And then I grabbed her. I honestly don’t know what I intended to do next. To shake her? To beat her against the ground? To rape her?
I never found out because next thing I was in the pool with those little shining fishes darting away all around me.
“I don’t think I told you I was in the British national judo team,” said Angela from the bank.
“No. Now that you mention it, I don’t believe you did.”
Angela:
There was a moment there, looking down at him in the water, when I really panicked. I’d made the wrong decision! I was trapped with a violent brutal man without any possibility of escape!
Then I got a hold on myself. Don’t be so silly, I told myself. You made a choice between this and death, that’s all, and death will always be an option. (Maybe that’s how my ancestors thought too, out in the cane fields? It’s this or death – and death will always be there for us, death will never let us down)
Tommy:
I climbed out of the stream. My anger had vanished, the way anger does, so you wonder where it comes from and where it goes to and whether it’s got anything to do with you at all.

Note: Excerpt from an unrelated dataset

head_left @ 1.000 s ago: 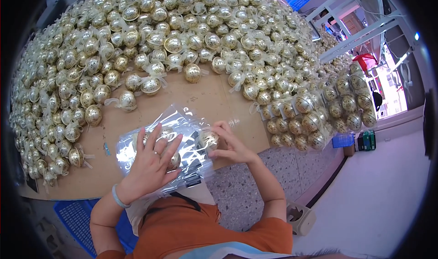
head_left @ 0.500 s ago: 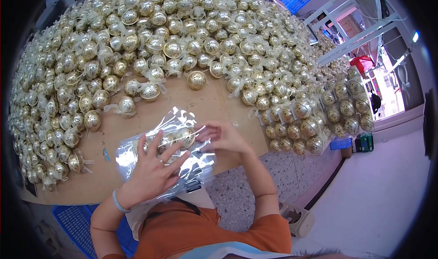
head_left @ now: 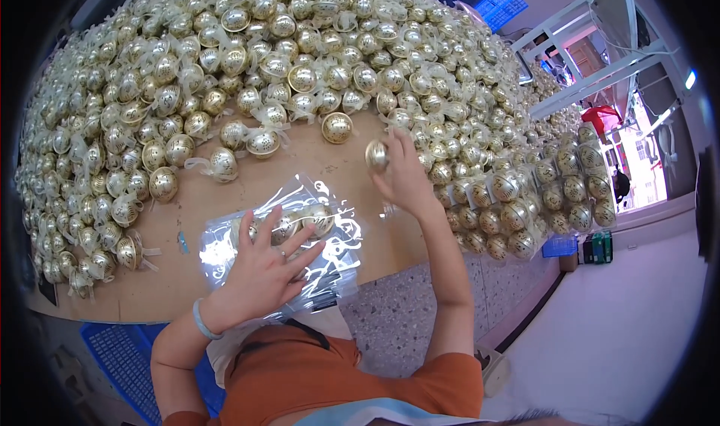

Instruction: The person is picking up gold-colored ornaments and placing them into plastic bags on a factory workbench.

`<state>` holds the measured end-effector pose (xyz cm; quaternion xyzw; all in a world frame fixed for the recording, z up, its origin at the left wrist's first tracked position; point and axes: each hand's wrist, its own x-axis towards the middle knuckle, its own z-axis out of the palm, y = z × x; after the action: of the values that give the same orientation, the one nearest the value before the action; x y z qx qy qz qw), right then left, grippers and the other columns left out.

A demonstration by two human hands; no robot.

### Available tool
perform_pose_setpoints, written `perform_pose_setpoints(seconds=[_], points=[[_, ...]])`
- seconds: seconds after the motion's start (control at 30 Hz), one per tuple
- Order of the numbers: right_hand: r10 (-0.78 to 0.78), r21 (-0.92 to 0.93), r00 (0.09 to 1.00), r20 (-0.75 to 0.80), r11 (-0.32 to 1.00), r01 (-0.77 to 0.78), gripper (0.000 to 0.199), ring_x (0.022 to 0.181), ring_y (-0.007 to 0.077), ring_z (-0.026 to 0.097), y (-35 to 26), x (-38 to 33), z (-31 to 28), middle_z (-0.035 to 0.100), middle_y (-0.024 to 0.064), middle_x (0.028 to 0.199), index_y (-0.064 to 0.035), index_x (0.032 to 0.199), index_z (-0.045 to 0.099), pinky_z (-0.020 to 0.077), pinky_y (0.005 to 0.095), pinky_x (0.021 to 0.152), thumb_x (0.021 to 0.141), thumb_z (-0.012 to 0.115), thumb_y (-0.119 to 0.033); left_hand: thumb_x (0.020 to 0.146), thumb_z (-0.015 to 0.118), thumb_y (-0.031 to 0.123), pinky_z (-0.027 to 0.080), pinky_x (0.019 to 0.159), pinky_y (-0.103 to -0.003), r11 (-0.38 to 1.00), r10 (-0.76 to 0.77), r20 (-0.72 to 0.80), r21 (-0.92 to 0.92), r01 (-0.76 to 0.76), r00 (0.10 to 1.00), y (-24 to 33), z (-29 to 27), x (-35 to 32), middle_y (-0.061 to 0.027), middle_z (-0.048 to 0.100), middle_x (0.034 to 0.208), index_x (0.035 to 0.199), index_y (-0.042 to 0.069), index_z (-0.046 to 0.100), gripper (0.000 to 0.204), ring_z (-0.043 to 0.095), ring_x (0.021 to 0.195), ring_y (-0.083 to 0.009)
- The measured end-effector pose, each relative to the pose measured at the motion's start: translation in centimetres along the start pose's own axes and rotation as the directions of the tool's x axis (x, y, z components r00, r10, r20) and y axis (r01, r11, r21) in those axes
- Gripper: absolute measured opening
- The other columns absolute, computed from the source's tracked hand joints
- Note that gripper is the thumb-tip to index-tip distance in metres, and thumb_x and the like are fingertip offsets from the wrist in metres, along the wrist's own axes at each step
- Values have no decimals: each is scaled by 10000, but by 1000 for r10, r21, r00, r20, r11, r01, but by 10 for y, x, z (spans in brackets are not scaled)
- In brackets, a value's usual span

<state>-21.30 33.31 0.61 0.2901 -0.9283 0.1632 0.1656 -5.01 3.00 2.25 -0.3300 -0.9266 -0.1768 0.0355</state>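
My left hand [head_left: 264, 274] lies with its fingers spread on a clear plastic bag [head_left: 341, 255] at the table's near edge. Inside the bag, a few gold openwork balls [head_left: 320, 220] show between and beyond the fingers; part of them is hidden under the hand. To the right and farther forward, my right hand [head_left: 407, 178] grips a single gold ball [head_left: 376, 156] at the edge of the big heap. Another loose gold ball [head_left: 337, 127] rests on the table just left of it.
A huge heap of gold balls with pale ribbons [head_left: 225, 43] covers the far and left parts of the brown table [head_left: 285, 156]. Clear packs of gold balls [head_left: 517, 216] are stacked at the right. Blue crates [head_left: 499, 6] stand behind, and another blue crate [head_left: 124, 366] is below left.
My right hand has left the bag and moved forward and right to the heap, where it now holds a gold ball. My left hand stays on the bag.
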Motion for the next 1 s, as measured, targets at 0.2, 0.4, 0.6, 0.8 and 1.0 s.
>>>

“Since we’re the entire population of this planet,” I said, “I guess we’ve just had World War One.”
That made her laugh. She took my hand again and then we lay down together again in the moss, as if nothing else had happened in between.
Angela:
“Hoom – hoom – hoom” went a starbird far off the forest as we pulled back from each other.
I thought to myself, well there is something about him that is okay. And I cast back in my mind and realised that I’d read many, many bad things about Tommy – that he was a serial adulterer and a liar and all of that – but I’d never actually heard it said, or even hinted at, that he ever hit a woman or beat her up.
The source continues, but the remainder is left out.